**Exercise prompt:**
Every line between the top of the data below and the line with "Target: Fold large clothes", both ends included, must be retyped exactly.

[Dataset excerpts]
------------------------------
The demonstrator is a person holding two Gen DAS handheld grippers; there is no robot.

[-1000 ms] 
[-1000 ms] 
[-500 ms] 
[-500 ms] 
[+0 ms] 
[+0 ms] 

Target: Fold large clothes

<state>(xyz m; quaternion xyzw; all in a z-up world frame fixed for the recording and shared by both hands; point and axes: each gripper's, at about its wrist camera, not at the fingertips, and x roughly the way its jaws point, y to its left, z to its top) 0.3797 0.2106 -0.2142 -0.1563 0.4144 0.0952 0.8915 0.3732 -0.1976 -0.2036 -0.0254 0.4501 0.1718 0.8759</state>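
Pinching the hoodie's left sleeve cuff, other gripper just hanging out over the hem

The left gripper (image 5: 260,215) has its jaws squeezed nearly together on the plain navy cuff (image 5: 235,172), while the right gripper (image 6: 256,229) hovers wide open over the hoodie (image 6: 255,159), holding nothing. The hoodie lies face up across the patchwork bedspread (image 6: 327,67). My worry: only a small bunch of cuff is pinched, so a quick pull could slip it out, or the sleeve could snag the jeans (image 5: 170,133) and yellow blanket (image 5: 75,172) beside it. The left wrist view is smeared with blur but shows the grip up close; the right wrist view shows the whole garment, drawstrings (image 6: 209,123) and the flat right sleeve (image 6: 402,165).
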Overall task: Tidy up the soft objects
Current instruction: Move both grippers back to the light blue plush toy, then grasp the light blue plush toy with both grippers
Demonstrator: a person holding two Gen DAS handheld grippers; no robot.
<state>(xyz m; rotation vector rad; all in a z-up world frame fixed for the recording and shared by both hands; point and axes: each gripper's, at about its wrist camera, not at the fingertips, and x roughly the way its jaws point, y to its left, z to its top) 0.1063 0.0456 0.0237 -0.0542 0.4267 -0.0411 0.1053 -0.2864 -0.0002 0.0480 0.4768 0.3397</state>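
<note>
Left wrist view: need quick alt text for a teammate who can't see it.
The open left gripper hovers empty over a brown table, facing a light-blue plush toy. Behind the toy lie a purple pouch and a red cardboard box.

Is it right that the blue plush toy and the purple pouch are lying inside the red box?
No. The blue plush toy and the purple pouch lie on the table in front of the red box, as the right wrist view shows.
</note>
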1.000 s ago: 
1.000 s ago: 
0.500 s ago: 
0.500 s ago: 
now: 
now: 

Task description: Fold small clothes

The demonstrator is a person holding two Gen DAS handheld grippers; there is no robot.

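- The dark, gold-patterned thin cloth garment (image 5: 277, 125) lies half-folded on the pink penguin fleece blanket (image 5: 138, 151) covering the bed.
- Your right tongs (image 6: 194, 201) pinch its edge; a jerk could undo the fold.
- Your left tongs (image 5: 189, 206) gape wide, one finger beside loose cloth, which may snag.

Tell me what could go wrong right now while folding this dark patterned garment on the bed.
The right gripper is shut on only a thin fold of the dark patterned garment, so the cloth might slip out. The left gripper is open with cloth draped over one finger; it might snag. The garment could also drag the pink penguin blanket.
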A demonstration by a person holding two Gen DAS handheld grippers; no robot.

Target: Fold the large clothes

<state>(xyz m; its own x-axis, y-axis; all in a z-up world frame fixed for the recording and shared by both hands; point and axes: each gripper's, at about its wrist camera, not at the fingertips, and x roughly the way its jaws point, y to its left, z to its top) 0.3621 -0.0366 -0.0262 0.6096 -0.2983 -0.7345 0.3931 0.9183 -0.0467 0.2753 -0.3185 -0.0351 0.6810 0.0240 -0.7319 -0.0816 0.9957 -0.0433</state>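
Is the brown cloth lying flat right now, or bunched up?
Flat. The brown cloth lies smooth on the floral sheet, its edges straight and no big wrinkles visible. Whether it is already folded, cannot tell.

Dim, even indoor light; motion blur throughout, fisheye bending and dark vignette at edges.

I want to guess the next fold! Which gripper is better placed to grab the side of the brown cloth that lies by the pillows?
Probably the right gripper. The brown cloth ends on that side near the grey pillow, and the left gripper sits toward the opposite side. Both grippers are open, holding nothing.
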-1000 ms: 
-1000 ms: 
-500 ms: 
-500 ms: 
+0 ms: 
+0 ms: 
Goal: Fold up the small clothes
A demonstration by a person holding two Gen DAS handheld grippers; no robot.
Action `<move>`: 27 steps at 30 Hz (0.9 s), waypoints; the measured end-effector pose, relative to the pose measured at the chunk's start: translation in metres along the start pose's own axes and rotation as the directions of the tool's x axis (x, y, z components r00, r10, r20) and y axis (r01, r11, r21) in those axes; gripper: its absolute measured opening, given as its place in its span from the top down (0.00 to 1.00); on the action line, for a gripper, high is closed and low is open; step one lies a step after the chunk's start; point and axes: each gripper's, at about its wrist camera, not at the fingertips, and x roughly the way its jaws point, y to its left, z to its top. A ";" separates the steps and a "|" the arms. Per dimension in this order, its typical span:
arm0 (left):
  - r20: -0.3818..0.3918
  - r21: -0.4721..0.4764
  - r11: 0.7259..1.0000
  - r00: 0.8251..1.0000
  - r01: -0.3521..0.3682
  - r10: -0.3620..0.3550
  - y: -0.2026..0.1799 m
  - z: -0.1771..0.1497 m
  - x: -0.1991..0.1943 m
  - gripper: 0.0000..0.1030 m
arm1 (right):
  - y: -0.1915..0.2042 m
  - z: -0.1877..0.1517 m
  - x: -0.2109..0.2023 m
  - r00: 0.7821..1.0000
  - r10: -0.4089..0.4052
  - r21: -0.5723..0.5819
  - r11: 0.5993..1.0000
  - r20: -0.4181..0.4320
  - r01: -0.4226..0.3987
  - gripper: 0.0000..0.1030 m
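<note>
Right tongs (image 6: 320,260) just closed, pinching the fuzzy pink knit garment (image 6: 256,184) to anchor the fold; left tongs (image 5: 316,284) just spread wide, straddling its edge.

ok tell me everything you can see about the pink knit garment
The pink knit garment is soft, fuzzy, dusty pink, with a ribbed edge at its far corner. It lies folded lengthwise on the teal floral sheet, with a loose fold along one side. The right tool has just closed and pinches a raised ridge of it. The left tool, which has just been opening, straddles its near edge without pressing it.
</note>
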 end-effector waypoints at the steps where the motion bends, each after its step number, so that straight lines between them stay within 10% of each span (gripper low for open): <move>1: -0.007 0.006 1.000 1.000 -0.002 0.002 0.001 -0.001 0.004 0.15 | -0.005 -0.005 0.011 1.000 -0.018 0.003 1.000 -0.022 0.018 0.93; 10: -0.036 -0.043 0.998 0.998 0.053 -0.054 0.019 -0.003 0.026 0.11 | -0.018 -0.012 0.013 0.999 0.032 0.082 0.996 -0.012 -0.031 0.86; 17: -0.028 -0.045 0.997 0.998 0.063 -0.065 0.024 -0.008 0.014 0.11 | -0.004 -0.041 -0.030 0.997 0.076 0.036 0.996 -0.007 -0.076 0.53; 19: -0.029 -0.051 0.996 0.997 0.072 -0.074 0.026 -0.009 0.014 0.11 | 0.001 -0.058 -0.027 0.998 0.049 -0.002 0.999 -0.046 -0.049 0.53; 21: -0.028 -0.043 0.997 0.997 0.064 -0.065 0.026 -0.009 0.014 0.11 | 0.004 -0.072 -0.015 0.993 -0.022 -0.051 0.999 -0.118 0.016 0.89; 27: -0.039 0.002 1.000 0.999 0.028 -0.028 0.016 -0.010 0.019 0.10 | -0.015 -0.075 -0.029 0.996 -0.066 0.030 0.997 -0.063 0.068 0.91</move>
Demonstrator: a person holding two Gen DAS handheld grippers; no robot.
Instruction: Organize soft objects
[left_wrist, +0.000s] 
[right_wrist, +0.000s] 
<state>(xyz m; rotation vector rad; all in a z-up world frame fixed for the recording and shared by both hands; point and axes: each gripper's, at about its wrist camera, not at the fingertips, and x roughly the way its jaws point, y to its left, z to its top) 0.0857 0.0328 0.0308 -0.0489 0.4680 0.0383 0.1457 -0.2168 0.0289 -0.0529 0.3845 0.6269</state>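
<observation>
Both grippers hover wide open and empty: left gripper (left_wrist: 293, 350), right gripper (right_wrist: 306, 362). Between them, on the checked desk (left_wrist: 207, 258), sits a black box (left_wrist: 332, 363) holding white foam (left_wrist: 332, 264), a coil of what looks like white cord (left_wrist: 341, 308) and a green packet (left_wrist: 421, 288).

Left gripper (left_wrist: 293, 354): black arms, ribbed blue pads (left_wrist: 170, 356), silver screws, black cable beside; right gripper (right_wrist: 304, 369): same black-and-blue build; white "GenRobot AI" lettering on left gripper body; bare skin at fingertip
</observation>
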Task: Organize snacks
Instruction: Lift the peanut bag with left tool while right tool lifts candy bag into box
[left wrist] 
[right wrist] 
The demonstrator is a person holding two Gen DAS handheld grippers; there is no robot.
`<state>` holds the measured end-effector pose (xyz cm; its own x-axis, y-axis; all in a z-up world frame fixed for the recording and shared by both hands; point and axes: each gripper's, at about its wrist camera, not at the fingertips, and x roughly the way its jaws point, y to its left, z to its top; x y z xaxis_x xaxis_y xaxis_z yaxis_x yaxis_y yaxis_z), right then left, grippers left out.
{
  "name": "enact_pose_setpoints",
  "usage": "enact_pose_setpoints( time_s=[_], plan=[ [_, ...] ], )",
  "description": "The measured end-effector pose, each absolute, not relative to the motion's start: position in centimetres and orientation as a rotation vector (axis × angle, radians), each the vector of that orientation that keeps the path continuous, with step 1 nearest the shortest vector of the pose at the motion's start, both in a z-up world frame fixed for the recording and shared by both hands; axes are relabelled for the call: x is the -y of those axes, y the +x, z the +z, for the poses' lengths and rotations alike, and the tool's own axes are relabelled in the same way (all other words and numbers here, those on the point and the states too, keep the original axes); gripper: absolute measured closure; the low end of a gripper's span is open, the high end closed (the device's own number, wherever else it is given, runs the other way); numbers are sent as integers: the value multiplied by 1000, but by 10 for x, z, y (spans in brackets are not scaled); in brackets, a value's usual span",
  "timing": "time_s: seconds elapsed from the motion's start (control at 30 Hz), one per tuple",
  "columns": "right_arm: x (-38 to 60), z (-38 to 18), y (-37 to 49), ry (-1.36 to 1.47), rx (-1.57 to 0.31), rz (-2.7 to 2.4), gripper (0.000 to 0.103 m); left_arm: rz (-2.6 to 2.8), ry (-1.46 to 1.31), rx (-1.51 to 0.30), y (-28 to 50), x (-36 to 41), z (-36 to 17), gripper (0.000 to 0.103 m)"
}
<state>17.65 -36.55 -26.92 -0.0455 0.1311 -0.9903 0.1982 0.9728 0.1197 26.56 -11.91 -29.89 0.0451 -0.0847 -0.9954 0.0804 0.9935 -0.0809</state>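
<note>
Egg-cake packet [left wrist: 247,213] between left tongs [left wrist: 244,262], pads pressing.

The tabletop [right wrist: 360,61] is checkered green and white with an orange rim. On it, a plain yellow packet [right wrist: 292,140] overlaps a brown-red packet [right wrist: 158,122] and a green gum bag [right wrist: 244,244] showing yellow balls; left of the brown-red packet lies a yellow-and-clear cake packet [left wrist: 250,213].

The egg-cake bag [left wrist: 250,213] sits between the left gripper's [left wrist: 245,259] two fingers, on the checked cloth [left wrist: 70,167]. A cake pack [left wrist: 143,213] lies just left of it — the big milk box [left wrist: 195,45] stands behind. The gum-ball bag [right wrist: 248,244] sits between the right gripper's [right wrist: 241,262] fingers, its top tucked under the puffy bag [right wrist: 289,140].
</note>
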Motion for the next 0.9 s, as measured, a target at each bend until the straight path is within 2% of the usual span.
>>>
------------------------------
**Output:**
The demonstrator is a person holding two Gen DAS handheld grippers; there is no robot.

[-1000 ms] 
[-1000 ms] 
[-500 ms] 
[-500 ms] 
[+0 ms] 
[+0 ms] 

Target: Fold large clothes

No additional output is expected.